Как заметила программный директор «Кинотавра» Ситора Алиева, просматривая фильмы к конкурсу, сейчас снимают много картин про войну, но нет нового взгляда.
Немцев зритель видит только однажды и лишь издалека. Все остальное время их присутствие незримо предполагается
Это относится и к «Обреченным на войну». Влюбленный мальчик, патриотичная девочка. Он предатель, она его осуждает. 1942 год. Белоруссия. Обреченные на войну они не только в прямом смысле, но и в переносном. «Обречены» на непримиримую войну по идейным соображениям. Было это все и в проходных фильмах, и в классике: «Комиссар», «Сорок первый» – и надрывно и ярко, лучше уже вряд ли скажешь.
«Новизна» заключается только в великодержавной стилистике и эстетике, которая также принимает уже характер штампа. Странно это выглядит сегодня.
Вначале все благостно: партизанка Зося отправляется в разведку, идет по белорусскому лесу, на птичек заглядывается, зайчиков гоняет, улыбается – ребенок еще совсем.
Вдруг откуда ни возьмись – мужик в тулупе. «Пропала», – думает Зося и, как оглашенная, несется меж деревьями, чуть не тонет в речке с перепугу, но мужик вовремя хватает ее за рукав и успокаивает. Парень оказывается из Зосиного отряда, она ему глазки строила и «на вечерине» с ним танцевала.
Долгая нежная (затянутая) сцена возлежания на земле двух боевых товарищей. После нее и ежу понятно, что влюбился красавчик (Юрий Колокольников). Для актера Юрия Колокольникова это, кстати, первая масштабная роль в полнометражной ленте.
Герой ушел из отряда вслед за Зосей, чтобы оберегать ее и защитить, если что. Недотепа она, на деревенскую расторопную деваху не похожа. До смерти боится мышей и покойников и очень ненатурально оглушительно визжит каждый раз, как что-нибудь такое увидит.
В общем, примерно на пятой минуте фильма девушка с нарочитым белорусским акцентом и наивным выражением лица начинает сильно этими визгами раздражать.

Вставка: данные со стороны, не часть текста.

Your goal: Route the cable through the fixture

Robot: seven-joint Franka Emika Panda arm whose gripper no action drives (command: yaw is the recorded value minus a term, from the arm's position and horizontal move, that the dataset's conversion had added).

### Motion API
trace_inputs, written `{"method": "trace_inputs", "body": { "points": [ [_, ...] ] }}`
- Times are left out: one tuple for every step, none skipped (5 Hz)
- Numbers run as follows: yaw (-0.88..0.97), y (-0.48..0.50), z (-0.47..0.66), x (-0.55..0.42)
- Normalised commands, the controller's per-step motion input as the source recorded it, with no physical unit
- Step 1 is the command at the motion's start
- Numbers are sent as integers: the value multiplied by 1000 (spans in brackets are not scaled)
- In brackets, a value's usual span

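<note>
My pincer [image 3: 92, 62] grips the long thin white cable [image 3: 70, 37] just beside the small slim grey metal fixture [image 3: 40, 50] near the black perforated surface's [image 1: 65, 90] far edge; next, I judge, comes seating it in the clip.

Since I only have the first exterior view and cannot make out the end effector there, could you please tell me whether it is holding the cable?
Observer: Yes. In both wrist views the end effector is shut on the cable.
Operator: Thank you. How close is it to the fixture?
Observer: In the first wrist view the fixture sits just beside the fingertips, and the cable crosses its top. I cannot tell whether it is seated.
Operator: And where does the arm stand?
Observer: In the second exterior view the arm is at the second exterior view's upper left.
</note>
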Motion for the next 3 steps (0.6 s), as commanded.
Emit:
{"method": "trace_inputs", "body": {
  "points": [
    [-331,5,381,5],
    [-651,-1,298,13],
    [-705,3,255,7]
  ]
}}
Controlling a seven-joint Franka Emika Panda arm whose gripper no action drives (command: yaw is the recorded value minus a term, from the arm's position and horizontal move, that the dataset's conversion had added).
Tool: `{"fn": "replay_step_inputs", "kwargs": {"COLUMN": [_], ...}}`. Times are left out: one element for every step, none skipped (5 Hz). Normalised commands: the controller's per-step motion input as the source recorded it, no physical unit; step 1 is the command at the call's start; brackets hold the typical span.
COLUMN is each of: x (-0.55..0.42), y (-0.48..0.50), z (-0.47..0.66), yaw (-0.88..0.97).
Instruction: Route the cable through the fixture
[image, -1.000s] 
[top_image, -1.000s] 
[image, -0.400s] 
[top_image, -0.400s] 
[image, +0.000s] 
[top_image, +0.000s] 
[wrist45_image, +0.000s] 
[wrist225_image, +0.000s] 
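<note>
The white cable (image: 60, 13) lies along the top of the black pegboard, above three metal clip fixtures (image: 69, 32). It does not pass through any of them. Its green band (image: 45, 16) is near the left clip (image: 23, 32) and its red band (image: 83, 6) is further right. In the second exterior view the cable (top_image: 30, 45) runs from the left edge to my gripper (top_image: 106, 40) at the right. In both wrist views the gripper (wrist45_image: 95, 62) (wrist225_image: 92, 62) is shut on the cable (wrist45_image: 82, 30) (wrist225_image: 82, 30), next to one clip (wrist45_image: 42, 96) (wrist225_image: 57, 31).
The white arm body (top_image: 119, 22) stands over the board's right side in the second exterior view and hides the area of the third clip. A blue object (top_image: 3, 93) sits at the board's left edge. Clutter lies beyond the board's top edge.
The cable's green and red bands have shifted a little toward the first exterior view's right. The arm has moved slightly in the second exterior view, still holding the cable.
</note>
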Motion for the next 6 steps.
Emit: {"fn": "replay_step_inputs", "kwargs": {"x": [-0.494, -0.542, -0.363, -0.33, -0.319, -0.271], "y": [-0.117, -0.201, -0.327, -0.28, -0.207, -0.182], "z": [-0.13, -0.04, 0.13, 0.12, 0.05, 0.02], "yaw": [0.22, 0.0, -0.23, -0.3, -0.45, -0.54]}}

На войне, как на войне: Зося ест что придется и ночует с другом Антоном в стоге сена, эротично снимая колготки перед сном. В одну из таких вот ночевок и вспыхивает роковая страсть (роковая с Зосиной стороны, главным образом потому, что Антон давно уже готов – держится на пределе сил от безудержной любви).

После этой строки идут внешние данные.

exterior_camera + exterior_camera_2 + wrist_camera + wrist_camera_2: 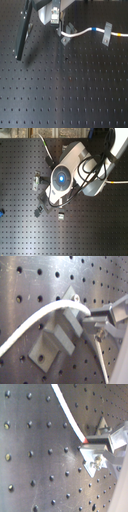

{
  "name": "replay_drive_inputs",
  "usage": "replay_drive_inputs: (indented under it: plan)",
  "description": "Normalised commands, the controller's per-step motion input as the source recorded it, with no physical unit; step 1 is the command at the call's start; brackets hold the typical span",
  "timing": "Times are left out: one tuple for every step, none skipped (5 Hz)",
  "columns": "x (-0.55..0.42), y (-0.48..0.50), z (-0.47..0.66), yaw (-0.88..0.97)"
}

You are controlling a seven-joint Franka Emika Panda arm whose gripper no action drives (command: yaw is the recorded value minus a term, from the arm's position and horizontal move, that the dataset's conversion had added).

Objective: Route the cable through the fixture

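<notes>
My gripper [90, 445] pinches the cable [82, 33] just beside the slanted fixture [65, 331]. From there the white cord runs over the black perforated desk [75, 95], past a second clip [106, 34], toward the first exterior view's right

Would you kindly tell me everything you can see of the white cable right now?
The cable is a thin, flexible white cord lying on the black perforated board. In the first exterior view it runs from under the gripper toward the first exterior view's right, carrying a short blue band and, further along, a yellow band, and passing a small silver clip. In the first wrist view it curves over another grey metal clip. In the second wrist view its end sits between the jaws.
</notes>
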Motion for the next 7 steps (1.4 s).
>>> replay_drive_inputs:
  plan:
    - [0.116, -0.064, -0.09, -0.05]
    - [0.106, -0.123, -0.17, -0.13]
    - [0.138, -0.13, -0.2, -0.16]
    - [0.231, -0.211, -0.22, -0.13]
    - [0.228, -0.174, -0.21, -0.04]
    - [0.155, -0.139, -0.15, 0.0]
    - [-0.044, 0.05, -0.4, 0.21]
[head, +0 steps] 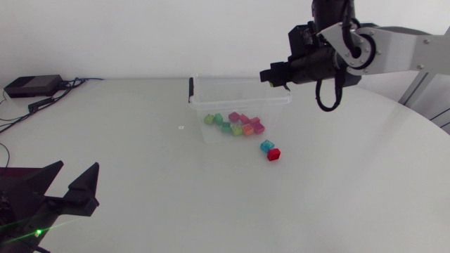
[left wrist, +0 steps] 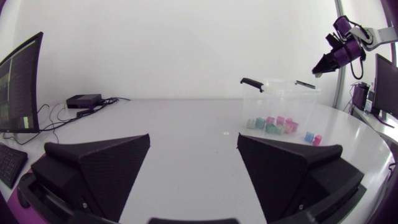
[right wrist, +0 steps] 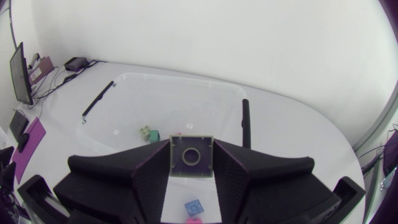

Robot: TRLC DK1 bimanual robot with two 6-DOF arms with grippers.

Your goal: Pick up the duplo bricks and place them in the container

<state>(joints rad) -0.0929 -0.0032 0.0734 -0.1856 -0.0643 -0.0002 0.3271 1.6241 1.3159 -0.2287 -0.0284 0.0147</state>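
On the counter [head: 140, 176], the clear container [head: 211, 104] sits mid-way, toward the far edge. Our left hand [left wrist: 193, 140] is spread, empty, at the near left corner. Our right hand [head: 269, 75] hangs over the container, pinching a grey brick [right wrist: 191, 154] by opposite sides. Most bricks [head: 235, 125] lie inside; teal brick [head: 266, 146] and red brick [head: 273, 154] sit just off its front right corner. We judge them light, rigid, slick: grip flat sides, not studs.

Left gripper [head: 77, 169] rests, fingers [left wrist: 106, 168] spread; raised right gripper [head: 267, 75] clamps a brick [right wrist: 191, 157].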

С этого вот места, после красивой эротической сцены, начинается вторая часть фильма. Серьезнее и чуть увлекательнее (для тех, кто Быкова не читал).
Антон говорит, что любит Зосю и не пустит ее обратно в отряд, предлагает ей спрятаться в деревне, пожениться. Резко повзрослевшая Зося называет Антона предателем. Она пытается убежать от него, потом хочет его убить, при новой попытке уйти он сам ее убивает.

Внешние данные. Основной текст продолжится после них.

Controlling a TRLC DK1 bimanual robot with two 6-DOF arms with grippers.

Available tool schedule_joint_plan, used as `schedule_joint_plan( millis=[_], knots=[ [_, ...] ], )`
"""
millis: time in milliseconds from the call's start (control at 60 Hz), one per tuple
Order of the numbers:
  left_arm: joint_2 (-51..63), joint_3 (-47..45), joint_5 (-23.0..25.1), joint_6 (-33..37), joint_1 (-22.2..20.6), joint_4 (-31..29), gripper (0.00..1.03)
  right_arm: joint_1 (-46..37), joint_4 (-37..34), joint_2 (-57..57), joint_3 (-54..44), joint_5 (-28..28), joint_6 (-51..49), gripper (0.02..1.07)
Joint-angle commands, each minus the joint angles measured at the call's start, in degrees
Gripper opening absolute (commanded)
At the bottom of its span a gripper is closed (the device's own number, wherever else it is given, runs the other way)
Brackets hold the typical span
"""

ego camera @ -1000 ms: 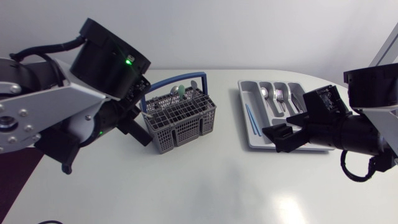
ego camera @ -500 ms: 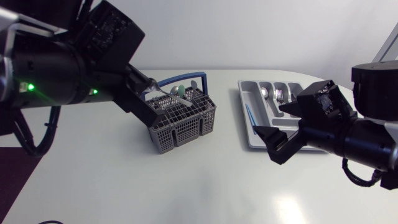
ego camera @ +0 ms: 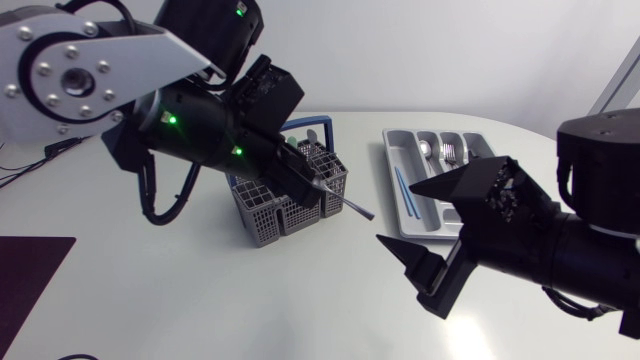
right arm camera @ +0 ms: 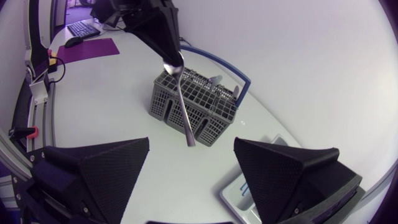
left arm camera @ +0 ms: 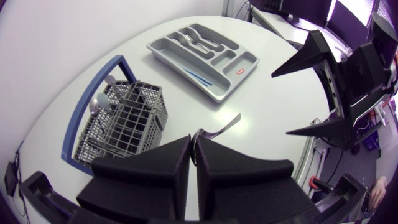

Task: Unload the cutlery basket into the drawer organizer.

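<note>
Pinched shut on one end of a piece of cutlery (ego camera: 350, 207), the left gripper (ego camera: 314, 188) was seen near the middle of the head view, just right of the cutlery basket (ego camera: 268, 222). The free end of the piece was slanted out toward the drawer organizer (ego camera: 391, 160) at the upper right. Only a short length of thin metal was caught between the pressed fingers, so it was judged that the piece could swivel or slide out and be dropped on the table (ego camera: 250, 300) between basket and organizer. The right gripper (ego camera: 396, 213) was held with its fingers spread wide, just right of the free end and in front of the organizer. A clash with those fingers could be caused if the piece were carried straight across. Which kind of piece was held could not be told, so a wrong compartment could be chosen: a spoon (ego camera: 427, 150), a fork (ego camera: 449, 153) and thin blue pieces (ego camera: 403, 192) were already sorted there.
</note>
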Motion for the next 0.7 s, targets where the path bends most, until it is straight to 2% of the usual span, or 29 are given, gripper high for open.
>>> schedule_joint_plan(
  millis=[0,117,200,350,550,683],
  knots=[
    [2.99,3.19,3.34,-2.24,0.67,0.59,0.04,1.31,1.28,1.64,-0.28,1.01,-2.25,0.99],
    [5.89,5.12,7.03,-2.95,0.85,-0.11,0.04,2.54,2.95,2.87,-1.16,2.15,-3.74,0.97],
    [8.96,7.32,10.46,-3.39,1.2,-1.87,0.04,3.86,5.14,3.83,-1.59,4.96,-5.06,0.96],
    [11.69,9.69,12.57,-3.83,1.73,-2.92,0.04,4.39,8.13,7.26,-1.68,7.25,-6.91,0.91],
    [13.36,11.62,14.15,-4.27,2.08,-4.59,0.04,4.65,12.7,11.57,-2.21,9.71,-9.72,0.72],
    [13.45,11.71,14.24,-4.18,2.08,-5.21,0.04,4.3,14.9,12.89,-2.74,10.15,-11.39,0.5]
  ],
)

Интересный момент: после любовной сцены Антон совершенно меняет к Зосе свое отношение. Он любит еще больше, называет ее своей женой и... считает собственностью. До близости – он ее даже не решается уговаривать вернуться, а после – даже принуждает, связывает.
Он совершенно не допускает теперь, что у его Зоси могут быть отличные от него планы и убеждения. Она его женщина. Очень жизненно, кстати... Герои – обреченные на войну полов уже в этом контексте.
Зато с пониманием сморит на Зосю жена героя Андрея Панина (Дарья Михайлова). В фильме она такая – повидавшая жизнь женщина. А вот сам актер Панин как-то на ее фоне теряется. Он играет доброго поляка, приютившего на ночлег молодых. Его герой бессвязно повторяет что-то на польском, как будто оправдывается, топчется у дверей собственной хаты.
Белорусские леса, реки, озера. Поздняя осень, первый снег, зима. Красивые пейзажи, напоминающие художественные фото. Мрачный лодочник, как Харон, что перевозит души умерших через Стикс, переправляет Антона и Зосю на другой берег лесной реки.
Немцев зритель видит только однажды и лишь издалека. Все остальное время их присутствие незримо предполагается. Сожженные деревни, труп, изгрызенный крысами...
Неестественно смеется Зося, неестественно красив герой Колокольникова, золотые кудри ангела – лицо подонка. Фильм в жанре социалистического реализма. Сегодня это в лучшем случае воспринимается как сознательный абсурд, в духе Соркина. А когда понимаешь, что авторы это все, оказывается, всерьез снимали – даже не смешно.